Content starts

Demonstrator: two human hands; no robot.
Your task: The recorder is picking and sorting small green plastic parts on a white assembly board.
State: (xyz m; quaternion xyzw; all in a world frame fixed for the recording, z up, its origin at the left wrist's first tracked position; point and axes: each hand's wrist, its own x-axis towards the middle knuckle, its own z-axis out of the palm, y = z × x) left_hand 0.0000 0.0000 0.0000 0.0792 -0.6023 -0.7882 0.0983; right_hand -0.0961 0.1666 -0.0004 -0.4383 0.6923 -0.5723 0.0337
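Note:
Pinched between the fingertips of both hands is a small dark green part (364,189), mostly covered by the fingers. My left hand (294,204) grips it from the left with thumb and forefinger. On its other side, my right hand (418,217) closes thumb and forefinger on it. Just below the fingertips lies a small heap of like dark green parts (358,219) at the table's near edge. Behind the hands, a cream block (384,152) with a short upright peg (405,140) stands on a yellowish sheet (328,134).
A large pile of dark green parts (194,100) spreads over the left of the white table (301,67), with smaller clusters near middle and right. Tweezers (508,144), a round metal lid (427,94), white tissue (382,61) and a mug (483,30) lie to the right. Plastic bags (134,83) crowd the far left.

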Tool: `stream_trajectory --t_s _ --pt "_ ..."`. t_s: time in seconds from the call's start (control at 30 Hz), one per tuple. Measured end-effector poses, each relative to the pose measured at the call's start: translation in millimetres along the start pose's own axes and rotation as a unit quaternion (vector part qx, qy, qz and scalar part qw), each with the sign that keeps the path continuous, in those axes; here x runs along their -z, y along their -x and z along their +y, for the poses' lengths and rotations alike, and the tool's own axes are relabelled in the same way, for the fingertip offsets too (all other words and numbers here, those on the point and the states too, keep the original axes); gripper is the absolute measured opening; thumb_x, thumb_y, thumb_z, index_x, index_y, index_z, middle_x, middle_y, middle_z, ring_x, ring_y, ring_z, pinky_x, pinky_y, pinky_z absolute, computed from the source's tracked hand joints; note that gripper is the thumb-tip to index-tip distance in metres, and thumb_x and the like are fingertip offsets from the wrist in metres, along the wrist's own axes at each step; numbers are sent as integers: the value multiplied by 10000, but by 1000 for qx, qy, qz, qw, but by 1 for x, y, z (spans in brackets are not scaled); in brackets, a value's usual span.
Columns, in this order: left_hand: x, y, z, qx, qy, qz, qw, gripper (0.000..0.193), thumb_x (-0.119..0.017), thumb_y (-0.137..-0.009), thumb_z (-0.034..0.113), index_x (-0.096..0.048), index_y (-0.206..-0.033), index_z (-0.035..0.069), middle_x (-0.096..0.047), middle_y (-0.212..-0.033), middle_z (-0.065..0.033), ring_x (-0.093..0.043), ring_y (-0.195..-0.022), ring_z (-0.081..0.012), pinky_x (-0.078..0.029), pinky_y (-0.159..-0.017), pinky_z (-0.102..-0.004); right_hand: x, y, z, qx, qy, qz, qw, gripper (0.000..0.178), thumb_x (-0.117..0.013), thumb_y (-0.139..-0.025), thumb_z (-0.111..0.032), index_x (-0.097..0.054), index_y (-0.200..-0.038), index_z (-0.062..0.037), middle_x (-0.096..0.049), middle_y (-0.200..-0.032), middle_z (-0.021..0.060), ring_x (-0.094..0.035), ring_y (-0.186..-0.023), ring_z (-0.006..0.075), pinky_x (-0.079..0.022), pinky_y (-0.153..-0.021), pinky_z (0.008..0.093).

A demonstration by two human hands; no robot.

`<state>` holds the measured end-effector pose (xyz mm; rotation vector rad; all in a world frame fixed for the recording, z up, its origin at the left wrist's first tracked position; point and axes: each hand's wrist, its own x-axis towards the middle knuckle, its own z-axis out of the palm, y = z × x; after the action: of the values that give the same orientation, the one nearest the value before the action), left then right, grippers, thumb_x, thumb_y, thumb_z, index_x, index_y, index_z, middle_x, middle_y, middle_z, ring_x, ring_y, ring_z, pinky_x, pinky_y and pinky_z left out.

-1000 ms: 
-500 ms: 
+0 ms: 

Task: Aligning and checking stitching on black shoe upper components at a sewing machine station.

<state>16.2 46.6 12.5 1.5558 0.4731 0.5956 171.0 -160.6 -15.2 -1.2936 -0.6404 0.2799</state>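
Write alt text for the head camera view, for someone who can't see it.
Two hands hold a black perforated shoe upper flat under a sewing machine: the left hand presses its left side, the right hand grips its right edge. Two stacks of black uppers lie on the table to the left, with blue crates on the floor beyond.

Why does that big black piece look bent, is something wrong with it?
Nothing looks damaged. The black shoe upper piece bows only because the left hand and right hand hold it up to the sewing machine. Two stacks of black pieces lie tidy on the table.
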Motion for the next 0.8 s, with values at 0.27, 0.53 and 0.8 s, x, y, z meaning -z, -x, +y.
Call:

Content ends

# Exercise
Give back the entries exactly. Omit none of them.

# Answer for the task
Demonstrator: two human hands; no robot.
Your task: The recorder is picking and sorting small green plastic parts on a white assembly board.
State: (xyz m; quaternion xyzw; all in a world frame fixed for the recording, z up, its origin at the left wrist's first tracked position; point and axes: each hand's wrist, its own x-axis towards the middle knuckle, its own z-axis out of the palm, y = z × x) left_hand 0.0000 0.0000 0.0000 0.0792 -0.6023 -0.7882 0.0983; right_hand -0.0961 0.1666 -0.0004 -0.4383 0.6923 -0.5723 0.0337
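Note:
Pinched between the fingertips of both hands is a small dark green part (364,189), mostly covered by the fingers. My left hand (294,204) grips it from the left with thumb and forefinger. On its other side, my right hand (418,217) closes thumb and forefinger on it. Just below the fingertips lies a small heap of like dark green parts (358,219) at the table's near edge. Behind the hands, a cream block (384,152) with a short upright peg (405,140) stands on a yellowish sheet (328,134).
A large pile of dark green parts (194,100) spreads over the left of the white table (301,67), with smaller clusters near middle and right. Tweezers (508,144), a round metal lid (427,94), white tissue (382,61) and a mug (483,30) lie to the right. Plastic bags (134,83) crowd the far left.
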
Tool: `stream_trajectory --t_s _ --pt "_ ..."`. t_s: time in seconds from the call's start (control at 30 Hz), one per tuple. Measured end-effector poses, each relative to the pose measured at the call's start: translation in millimetres along the start pose's own axes and rotation as a unit quaternion (vector part qx, qy, qz and scalar part qw), each with the sign that keeps the path continuous, in those axes; here x runs along their -z, y along their -x and z along their +y, for the poses' lengths and rotations alike, and the tool's own axes are relabelled in the same way, for the fingertip offsets too (all other words and numbers here, those on the point and the states too, keep the original axes); gripper is the absolute measured opening; thumb_x, thumb_y, thumb_z, index_x, index_y, index_z, middle_x, middle_y, middle_z, ring_x, ring_y, ring_z, pinky_x, pinky_y, pinky_z absolute, computed from the source's tracked hand joints; note that gripper is the thumb-tip to index-tip distance in metres, and thumb_x and the like are fingertip offsets from the wrist in metres, along the wrist's own axes at each step; numbers are sent as integers: the value multiplied by 10000, but by 1000 for qx, qy, qz, qw, but by 1 for x, y, z (spans in brackets are not scaled); in brackets, a value's usual span.
Columns, in this order: left_hand: x, y, z, qx, qy, qz, qw, gripper (0.000..0.193), thumb_x (-0.119..0.017), thumb_y (-0.137..-0.009), thumb_z (-0.034..0.113), index_x (-0.096..0.048), index_y (-0.206..-0.033), index_z (-0.035..0.069), middle_x (-0.096..0.047), middle_y (-0.212..-0.033), middle_z (-0.065..0.033), ring_x (-0.093..0.043), ring_y (-0.195..-0.022), ring_z (-0.081..0.012), pinky_x (-0.078..0.029), pinky_y (-0.159..-0.017), pinky_z (-0.102..-0.004); right_hand: x, y, z, qx, qy, qz, qw, gripper (0.000..0.178), thumb_x (-0.117..0.013), thumb_y (-0.139..-0.025), thumb_z (-0.111..0.032), index_x (-0.097..0.054), index_y (-0.200..-0.038), index_z (-0.062..0.037), middle_x (-0.096..0.049), middle_y (-0.200..-0.032), middle_z (-0.021..0.060), ring_x (-0.094..0.035), ring_y (-0.186..-0.023), ring_z (-0.006..0.075), pinky_x (-0.079..0.022), pinky_y (-0.153..-0.021), pinky_z (0.008..0.093).

A demonstration by two human hands; no robot.

`<state>` holds the measured end-effector pose (xyz mm; rotation vector rad; all in a world frame fixed for the recording, z up, its origin at the left wrist's first tracked position; point and axes: each hand's wrist, its own x-axis towards the middle knuckle, its own z-axis out of the palm, y = z × x; after the action: of the values that give the same orientation, the one nearest the value before the action), left then right, grippers, thumb_x, thumb_y, thumb_z, index_x, index_y, index_z, middle_x, middle_y, middle_z, ring_x, ring_y, ring_z, pinky_x, pinky_y and pinky_z left out.

-1000 ms: 
-500 ms: 
+0 ms: 

Task: Aligning and checking stitching on black shoe upper components at a sewing machine station.

<state>16.2 46.6 12.5 1.5558 0.4731 0.5956 171.0 -160.6 -15.2 -1.2936 -0.6404 0.2799</state>
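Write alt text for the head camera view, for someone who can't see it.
Two hands hold a black perforated shoe upper flat under a sewing machine: the left hand presses its left side, the right hand grips its right edge. Two stacks of black uppers lie on the table to the left, with blue crates on the floor beyond.

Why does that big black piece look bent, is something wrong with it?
Nothing looks damaged. The black shoe upper piece bows only because the left hand and right hand hold it up to the sewing machine. Two stacks of black pieces lie tidy on the table.
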Motion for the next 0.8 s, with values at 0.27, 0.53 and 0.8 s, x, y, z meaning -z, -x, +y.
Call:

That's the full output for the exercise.